When you tell people you have cancer, they don’t say it, but their first thought is, he’s going to die soon. That’s a reasonable assumption because that’s exactly what I thought when I was first diagnosed. I’ve got a pretty good shot at traveling on a few more years but I don’t know for sure where I’m headed and at some point, it might not be in a very desirable direction. Then I reserve the right to be less cheerful. But right now what cancer gives me is all the encouragement I need to live in the moment. When I was young the future was like a huge jigsaw puzzle that I’d construct when I finally got around to it. At almost 65 and living with cancer, the future is now.

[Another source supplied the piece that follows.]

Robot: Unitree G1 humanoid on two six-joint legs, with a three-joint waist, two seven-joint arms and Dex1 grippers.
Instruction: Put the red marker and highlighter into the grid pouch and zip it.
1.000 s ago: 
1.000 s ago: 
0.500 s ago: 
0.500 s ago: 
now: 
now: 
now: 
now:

Radio Days (13): Last Blast

On Wednesday of this week at 9.15am my prostate was blasted for the last time. My 39 rides on the doughnut of doom are complete and hopefully the Unwelcome Guest has been given all the encouragement he needs to fuck off.

But the doughnut wasn’t going to give up without a struggle. On Tuesday I was attending a work conference and sat on a panel dispensing words and wisdom and a couple of laughs on the stuff I do for a living. Talking in public meant my phone was switched off so I missed a call from St Thom’s radiotherapy department telling me the doughnut was busted and my final treatment might be delayed. So close to the finishing line and now this. I called RT, but nobody picked up, so I left it until first thing Wednesday, but then the number was constantly engaged. As regular blog followers will know my RT treatment has by no means been bad, but I really wanted it over.

Also I’ve made friends in the waiting room of doom and wanted to say a fond farewell to certain members of the early morning cancer crew.

Mulling over what to do I decided to head out as usual to St Thom’s even if I had to wait all day for the doughnut to be fixed. A friend of mine recently asked if my experience had put me off eating doughnuts. To which my answer is, if any reader wants to send over a box of Krispy Kremes, they won’t go to waste.

Arriving at St Thom’s it was just Aaron, ace radiographer, and me. He was on the phone but gave me the thumbs up to say the doughnut was in peak condition and ready to give Preen one last ride. Slowly, other RT technocrats started assembling and I started drinking my 350ml of water.

Alan and Peter, two of the cancer crew, arrived as they’d not heard the doughnut was broken, so I was delighted to be able to say goodbye to them and wish them well. It was Peter’s last blast too but unfortunately Alan still has around 12 fractions to go.

So there we are drinking our water and gabbing away as we do every morning. Unfortunately, it takes a while for me to be called through so when I’m lying in the doughnut I’m absolutely bursting for a pee, but it’s going to take an earthquake to stop me seeing this through and anyway it seemed disrespectful to piss all over the doughnut which has been doing so much to see off the Guest. Treatment complete I slide out of the doughnut, get my picture taken and leg it to the toilet. Doughnut done and dusted.

Friends have been so kind sending me jovial upbeat messages, Sarah & Tim sent a bottle of bubbly and I bought myself a litre of Jack, so I may not be quite so sober as I have been for the last two months.

All that remains is for me to thank the radio stars who have administered my treatment with caring professionalism and not a little humour. The NHS is blessed to have: Naeema, Rafiq, Helen, Damon, Orla, Georgia, Aaron, Eileen, Catherine, Hodma and Sharan.

Nothing now happens until January when I take a blood test to check my PSA level and talk with the oncologist about the next moves to keep the Unwelcome Guest off my back, not to mention my prostate. I plan to enjoy Christmas and put Jim’s cancer capers to the back of my mind.